Lloyd Evans Lloyd Evans

Finally — a play about insomnia that cures insomnia

The Island by Athol Fugard, The Door by Cherise Cross — review

Banged up: Daniel Poyser and Jimmy Akingbola in Athol Fugard’s ‘The Island’. Credit: Richard Hubert Smith 
issue 23 November 2013

Athol Fugard is regarded as a theatrical titan but I usually need a microscope to find any trace of greatness in his work. The Island is set in a South African prison camp in the 1960s. Two banged-up lags, John and Winston, are toiling in the noonday heat. The governor torments them with a Kafka-esque prank. They’re placed at opposite ends of a sandpit and given shovels and wheelbarrows. Each must amass a dune of gravel, which his colleague is forced to deplete. This backbreaking futility is supposed to grind their spirits into nothing. It fails. Released from punishment at sundown, they retreat to their cells where they express themselves with abandon.

They amuse each other with frolicsome monologues. They swap reminiscences about good old chums from home. They discuss great shows they’ve seen at the neighbourhood theatre. So keen are they on drama that they’re rehearsing Sophocles’ Antigone for a forthcoming production in the camp. (Yes, they had am-dram in South African prisons. Ex-cons supplied the evidence on which Fugard based his play.) The two lags bicker about the allocation of roles. Neither wants to play Antigone for fear of being ridiculed as effeminate. Much of this banter is lightweight and self-involved, and there’s no dramatic conflict because the characters are bosom pals and their freedom of action is severely limited.

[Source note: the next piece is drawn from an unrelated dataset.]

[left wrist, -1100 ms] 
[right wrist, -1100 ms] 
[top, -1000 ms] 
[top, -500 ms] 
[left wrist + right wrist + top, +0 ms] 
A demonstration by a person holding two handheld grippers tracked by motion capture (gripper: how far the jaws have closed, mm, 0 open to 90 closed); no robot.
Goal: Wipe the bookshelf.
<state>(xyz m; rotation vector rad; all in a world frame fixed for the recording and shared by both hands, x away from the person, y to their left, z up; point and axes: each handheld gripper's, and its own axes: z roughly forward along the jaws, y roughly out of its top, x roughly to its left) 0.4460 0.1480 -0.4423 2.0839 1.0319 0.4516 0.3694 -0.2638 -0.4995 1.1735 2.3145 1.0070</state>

Slowly — and everything in the play moves at a larval pace – we discover why the men wound up in the slammer. They burned their ID passes in front of a police station. Sentence: ten years. But hope glimmers on the horizon. John’s lawyers are mounting an appeal, and when he learns that his release is imminent, both characters are devastated. Winston is consumed with envy while John is beset with guilt and remorse.